Re: coroutines and continuations ( in Python? - long discussion )

Guido.van.Rossum@cwi.nl
Mon, 02 May 1994 15:50:18 +0200

Steve & Tim, your discussion of coroutines and restartable functions
certainly made entertaining reading!

Here are my own ramblings about this subject:

1) Restartable functions are really "generators" in disguise.

2) Many cases where Icon or Scheme would use generators are best done
in Python by separating the two phases out and creating an explicit
list of items as an intermediate stage. This may seem odd but it
often gives clearer code than all the magic with coroutines (I read
the paper on Sather Iters that Steve recommended -- shock horror!).
The efficiency will often be adequate, especially since you don't have
all the coroutine switching overhead (and since list operations are
built in), as long as the list of intermediate results isn't too
outrageously long (as in infinite :-).

3) Tim proposes a multi-stage interface: first you wrap a function,
creating an object that stands for the sequence you have in mind
(e.g. the integers from 5); then you invoke the object to give you a
sequence generator; finally you call the generator repeatedly to give
you the successive items. My feeling is that this is trying to copy
two independent features from Icon in one Python feature: generators
and cloning (my words). Although the cloning can occasionally be
useful, I would prefer to tackle such a feature separately, and
concentrate on generators right now. Using an object-oriented
approach, maintaining the current state as data member(s) of self
greatly simplifies the implementation, e.g.:

class IntsFrom:
def __init__(self, n):
self.n = n
def next(self):
n = self.n
self.n = n + 1
return n

4) I don't think that it would be a good idea to allow exceptions to
be restarted, even if it were possible. They are generally used in
situations where there is no sensible course of action possible. If a
mending possibility exists in a particular situation I think defining
a "hook" function would be more appropriate -- the default hook could
raise the exception or the code calling the hook could raise the
exception if the hook didn't fix the problem. Anyway, most exceptions
come from C code and these are certainly almost all unmendable; the
continuation idea doesn't work there either.
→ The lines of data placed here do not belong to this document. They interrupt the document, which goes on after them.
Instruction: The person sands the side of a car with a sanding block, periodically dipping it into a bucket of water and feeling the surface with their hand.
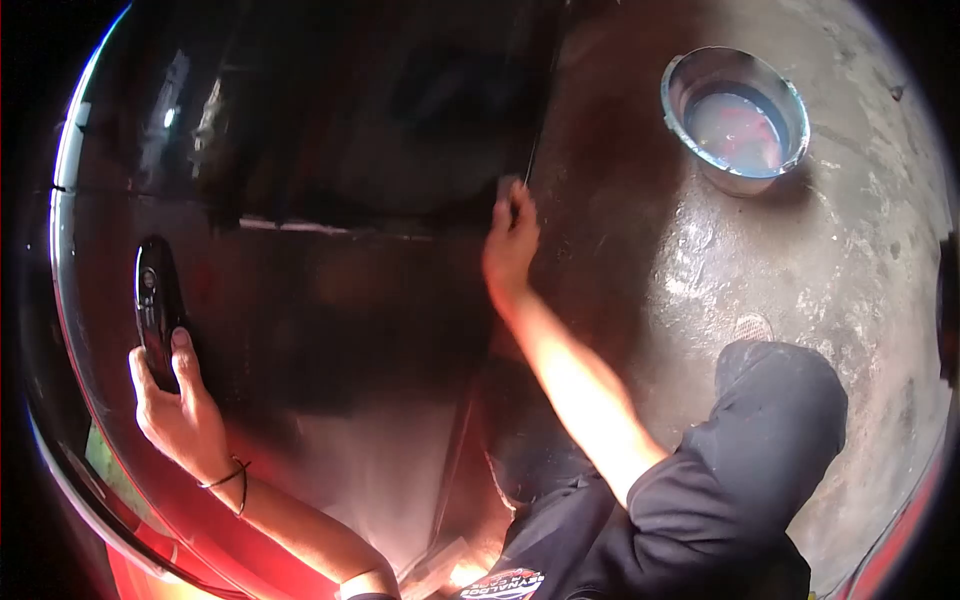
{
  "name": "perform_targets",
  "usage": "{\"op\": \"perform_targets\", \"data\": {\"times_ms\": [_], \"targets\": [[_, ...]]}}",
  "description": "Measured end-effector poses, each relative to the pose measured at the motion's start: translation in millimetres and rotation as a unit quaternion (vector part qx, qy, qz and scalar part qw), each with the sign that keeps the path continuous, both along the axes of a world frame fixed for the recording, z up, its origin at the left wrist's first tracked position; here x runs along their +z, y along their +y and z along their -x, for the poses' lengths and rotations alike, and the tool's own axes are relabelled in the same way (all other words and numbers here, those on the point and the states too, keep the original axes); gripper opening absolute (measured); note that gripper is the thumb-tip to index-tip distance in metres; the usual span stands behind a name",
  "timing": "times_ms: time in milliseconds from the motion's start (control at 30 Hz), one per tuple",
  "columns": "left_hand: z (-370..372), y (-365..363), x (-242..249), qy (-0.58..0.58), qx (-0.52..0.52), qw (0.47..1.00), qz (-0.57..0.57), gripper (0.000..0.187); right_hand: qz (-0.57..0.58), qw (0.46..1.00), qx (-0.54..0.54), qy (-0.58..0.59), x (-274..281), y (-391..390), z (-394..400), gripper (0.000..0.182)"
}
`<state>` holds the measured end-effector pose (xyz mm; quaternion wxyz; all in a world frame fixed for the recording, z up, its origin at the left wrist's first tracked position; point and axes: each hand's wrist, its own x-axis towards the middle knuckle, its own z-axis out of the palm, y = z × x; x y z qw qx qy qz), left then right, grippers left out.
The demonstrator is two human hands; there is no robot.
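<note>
A glossy black car door (pixel 330 310) fills the left and middle of the head view. My left hand (pixel 185 405) is wrapped around the black door handle (pixel 157 300), thumb on one side and fingers on the other. Along the door's lower edge, my right hand (pixel 512 240) is closed, with its fingers curled together at the panel's rim. Its fingertips are slightly blurred, and anything between them is too small to make out.
A bucket (pixel 690 140) of cloudy water with something pink in it stands on the wet, stained concrete floor (pixel 840 260) at the upper right. My bent knee in dark trousers (pixel 780 410) is at the lower right, with a shoe (pixel 752 327) just beyond it.
</note>
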<state>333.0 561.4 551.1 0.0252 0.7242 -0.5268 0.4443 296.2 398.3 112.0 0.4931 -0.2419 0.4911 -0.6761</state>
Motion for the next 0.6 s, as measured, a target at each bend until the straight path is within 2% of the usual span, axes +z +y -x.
{"op": "perform_targets", "data": {"times_ms": [67, 167, 267, 367, 400, 500, 600], "targets": [[-1.0, -0.5, -0.6, -0.02, 0.005, 1.0, 0.012, 0.049, -0.007, 0.998, -0.014, 0.058, 13.7, 27.8, -3.6, 0.041], [5.5, -1.7, -1.9, 0.014, -0.023, 1.0, 0.0, 0.052, -0.044, 0.999, -0.014, -0.008, -7.5, -1.8, 0.5, 0.04], [8.3, -1.2, 0.9, 0.015, 0.016, 1.0, -0.003, 0.054, -0.09, 0.995, -0.01, -0.04, -5.9, -9.6, 0.1, 0.04], [8.4, -2.8, -2.0, 0.038, 0.015, 0.999, 0.019, 0.055, -0.014, 0.997, -0.041, 0.06, 13.9, 41.5, -12.3, 0.04], [8.8, -4.5, -3.0, 0.049, 0.015, 0.999, 0.018, 0.055, -0.04, 0.991, -0.03, 0.122, 13.7, 43.6, -8.6, 0.04], [12.2, -1.1, -0.1, 0.077, 0.023, 0.997, 0.003, 0.055, -0.115, 0.992, 0.014, -0.047, -3.3, 3.5, 3.9, 0.04], [3.8, 0.3, -0.3, 0.021, 0.015, 1.0, 0.008, 0.055, -0.092, 0.993, -0.001, -0.072, -0.9, 10.6, -4.1, 0.043]]}}
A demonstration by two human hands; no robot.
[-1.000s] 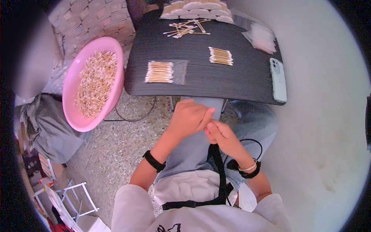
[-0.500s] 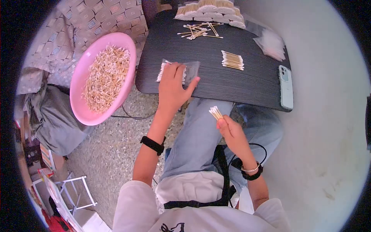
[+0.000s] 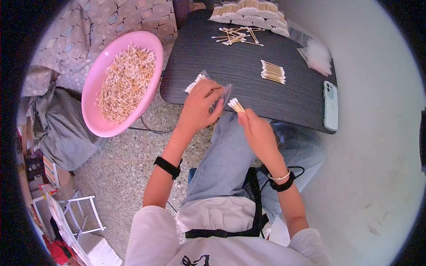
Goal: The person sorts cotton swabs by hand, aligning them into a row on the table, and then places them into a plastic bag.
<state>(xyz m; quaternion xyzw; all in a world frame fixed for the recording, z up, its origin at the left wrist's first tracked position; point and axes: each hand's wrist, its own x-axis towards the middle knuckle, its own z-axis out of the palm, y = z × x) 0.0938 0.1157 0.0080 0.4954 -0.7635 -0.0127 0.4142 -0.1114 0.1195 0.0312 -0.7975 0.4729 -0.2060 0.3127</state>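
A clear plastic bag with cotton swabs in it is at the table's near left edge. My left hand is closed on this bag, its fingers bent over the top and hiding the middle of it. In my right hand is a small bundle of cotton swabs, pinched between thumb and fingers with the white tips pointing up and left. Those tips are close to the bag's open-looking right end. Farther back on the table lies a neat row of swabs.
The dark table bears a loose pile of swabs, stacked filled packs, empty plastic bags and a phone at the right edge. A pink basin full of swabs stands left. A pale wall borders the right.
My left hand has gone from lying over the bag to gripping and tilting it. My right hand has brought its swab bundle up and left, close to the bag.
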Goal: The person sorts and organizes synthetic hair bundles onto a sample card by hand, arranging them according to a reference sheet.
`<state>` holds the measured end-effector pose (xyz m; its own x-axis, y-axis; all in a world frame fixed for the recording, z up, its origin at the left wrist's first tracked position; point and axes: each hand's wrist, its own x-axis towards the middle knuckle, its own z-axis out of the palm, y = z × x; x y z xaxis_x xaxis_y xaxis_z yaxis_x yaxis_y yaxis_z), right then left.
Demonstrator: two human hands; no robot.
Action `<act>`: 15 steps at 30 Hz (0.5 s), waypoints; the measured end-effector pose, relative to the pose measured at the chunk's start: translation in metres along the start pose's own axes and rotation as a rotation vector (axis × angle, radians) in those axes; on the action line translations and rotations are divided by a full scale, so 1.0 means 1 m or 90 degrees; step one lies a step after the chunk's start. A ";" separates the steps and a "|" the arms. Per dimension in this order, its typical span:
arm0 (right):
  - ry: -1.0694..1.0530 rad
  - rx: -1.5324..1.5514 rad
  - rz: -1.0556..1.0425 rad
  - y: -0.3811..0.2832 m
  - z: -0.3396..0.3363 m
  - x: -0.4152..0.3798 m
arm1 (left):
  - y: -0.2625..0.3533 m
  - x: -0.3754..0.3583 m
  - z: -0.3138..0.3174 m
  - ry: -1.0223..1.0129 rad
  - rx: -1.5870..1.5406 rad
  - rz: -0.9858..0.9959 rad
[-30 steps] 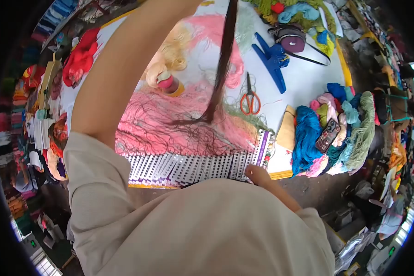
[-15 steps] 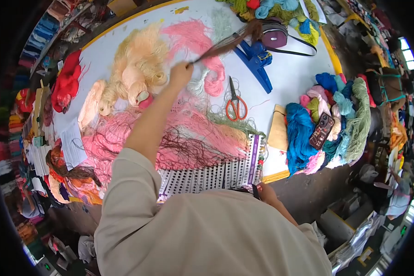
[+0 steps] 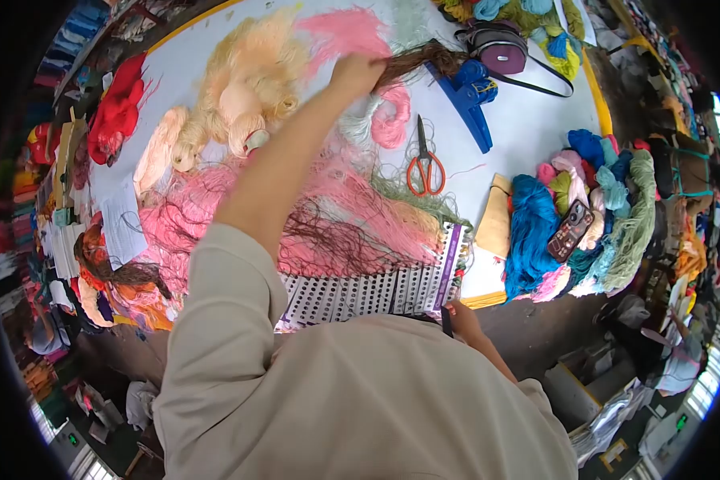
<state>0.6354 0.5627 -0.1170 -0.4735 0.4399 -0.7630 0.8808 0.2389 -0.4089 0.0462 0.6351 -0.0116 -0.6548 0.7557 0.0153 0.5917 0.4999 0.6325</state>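
Observation:
My left hand point(image 3: 358, 76) is stretched far over the table, its fingers closed on one end of a hank of dark brown yarn point(image 3: 414, 66). The yarn's other end trails right to the blue clamp-like stand point(image 3: 468, 100). Close to my body, my right hand point(image 3: 464, 320) is closed around a dark strip point(image 3: 447, 322) beside the row of punched white cards point(image 3: 348, 296). Pink and brown threads point(image 3: 336, 228) fan out from these cards. Under my left forearm lies part of the pink thread. Orange-handled scissors point(image 3: 426, 172) rest on the table between my hands.
Cream yarn point(image 3: 248, 64) and red yarn point(image 3: 116, 112) lie on the left. A small dark purple bag point(image 3: 500, 52) sits at the back. Blue and mixed hanks point(image 3: 532, 228) with a phone point(image 3: 570, 230) on them occupy the right edge. A paper sheet point(image 3: 122, 228) lies left.
My left hand has moved away from me and to the right, lowering the brown yarn towards the blue stand. My right hand stays beside the cards; the whole view has shifted slightly.

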 end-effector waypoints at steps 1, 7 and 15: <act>0.007 0.002 -0.003 -0.006 -0.003 -0.001 | 0.025 0.014 -0.020 0.066 -0.041 0.024; 0.051 0.068 0.012 -0.010 -0.004 -0.012 | 0.040 0.035 -0.038 0.269 -0.208 0.082; 0.078 0.073 -0.015 -0.007 -0.002 -0.032 | -0.069 -0.117 0.087 -0.015 -0.132 -0.161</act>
<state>0.6443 0.5485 -0.0892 -0.4842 0.5393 -0.6890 0.8609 0.1528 -0.4854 0.1229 0.5492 -0.1249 -0.7565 0.6290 -0.1792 0.3010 0.5781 0.7584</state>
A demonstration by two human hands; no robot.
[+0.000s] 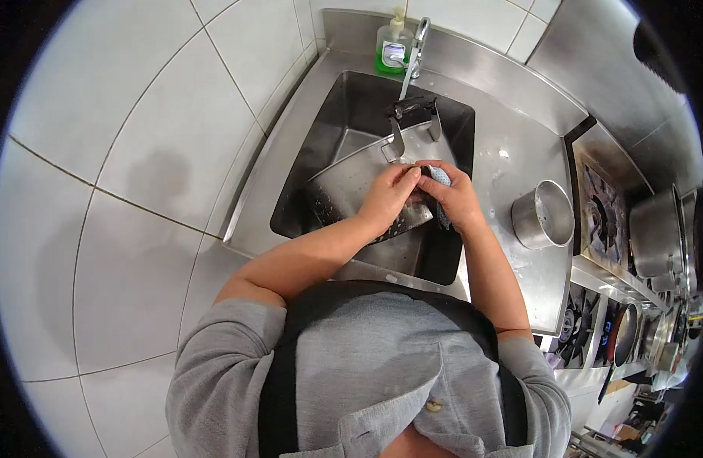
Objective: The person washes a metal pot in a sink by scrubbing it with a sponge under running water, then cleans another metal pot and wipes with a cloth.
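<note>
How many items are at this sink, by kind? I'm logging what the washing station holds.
Soap bottles: 1, the green soap bottle behind the tap
Taps: 1
Metal trays: 1, the tray in the sink, held by the left hand
Sponges: 1, the sponge in the right hand
Small pots: 1, the pot on the counter
Total: 5

Both hands' grip meets over the sink (pixel 313 183), on a tray (pixel 351 179). Behind it the faucet (pixel 412 57) and soap bottle (pixel 392 47); right, a pot (pixel 544 215) on the surface (pixel 512 153).
</note>
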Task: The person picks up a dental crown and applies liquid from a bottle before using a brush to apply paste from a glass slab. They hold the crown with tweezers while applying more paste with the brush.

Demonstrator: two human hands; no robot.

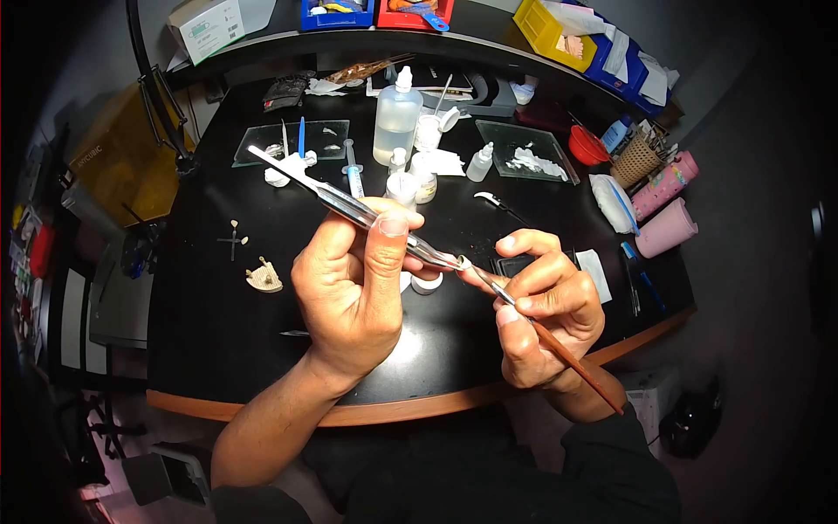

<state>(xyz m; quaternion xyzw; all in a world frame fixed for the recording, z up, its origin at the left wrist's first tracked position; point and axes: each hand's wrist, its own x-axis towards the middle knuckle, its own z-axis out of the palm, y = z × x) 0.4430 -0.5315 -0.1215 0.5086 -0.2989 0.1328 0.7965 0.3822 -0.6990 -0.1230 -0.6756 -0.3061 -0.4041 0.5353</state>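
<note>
My left hand (362, 279) is closed around shiny metal tweezers (349, 207), thumb pressed along their side. At their tip sits a small pale ring-like piece (463, 262), like a tooth crown. My right hand (550, 306) grips a fine brush (567, 356) with a brown wooden handle and metal ferrule. The brush's tip points at the small piece, close beside it. Below, between the hands, a small white jar (426, 285) stands on the black table (349, 384). A beige dental model (264, 276) lies left of my left hand.
A clear dropper bottle (398, 122) stands at the back among white jars. Glass slabs (524, 155) with white material lie either side. At the right are a red bowl (588, 145), a woven brush holder (644, 157) and pink bottles (666, 229). A lamp arm (161, 109) rises at left.
</note>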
5) Likewise I am horrified by the idea that there may somehow be a
possibility for a caller to make my function continue after it
returns. The return statement is often used for flow control within a
function, as in:

def fac(n):
if n <= 1: return 1
return n*fac(n-1)

6) All this notwithstanding, I can sympathesize with the difficulty of
having to "save the program counter" in certain generators (not
intsfrom()). Here's an example, adapted from Demo/scripts/pi.py,
which generates an endless stream of decimal digits of pi:

def pi():
k, a, b, a1, b1 = 2L, 4L, 1L, 12L, 4L
while 1:
# Next approximation
p, q, k = k*k, 2L*k+1L, k+1L
a, b, a1, b1 = a1, b1, p*a+q*a1, p*b+q*b1
# Print common digits
d, d1 = a/b, a1/b1
while d == d1:
==> output(int(d))
a, a1 = 10L*(a%b), 10L*(a1%b1)
d, d1 = a/b, a1/b1

The digits are passed to the output() function called at the indicated
line (not shown here -- it prints its argument).

7) Here's a proposal for a possible interface which I think can be
implemented with not too many changes to the interpreter's internal
machinery:

There's a built-in Generator class (or type or whatever fits the
bill) with get() and put() methods. To create a Generator instance,
you pass the class a function and an argument list for the function.
The function could be something like pi() above except that it is
passed the generator instance as additional argument. We could
adapt the example above like this:

def pi(g):
...
while 1:
...
while ...:
==> g.put(int(d))
...

The user would use it as follows:

g = Generator(pi, ()) # pass pi an empty argument list
while 1:
==> d = g.get()
print int(d),

Each call to g.get() resumes pi() until it calls g.put(); the
argument to g.put() is returned by g.get(). When the function
returns, get() raises an exception (we could use None but I would
prefer not to disallow for sequences containing None).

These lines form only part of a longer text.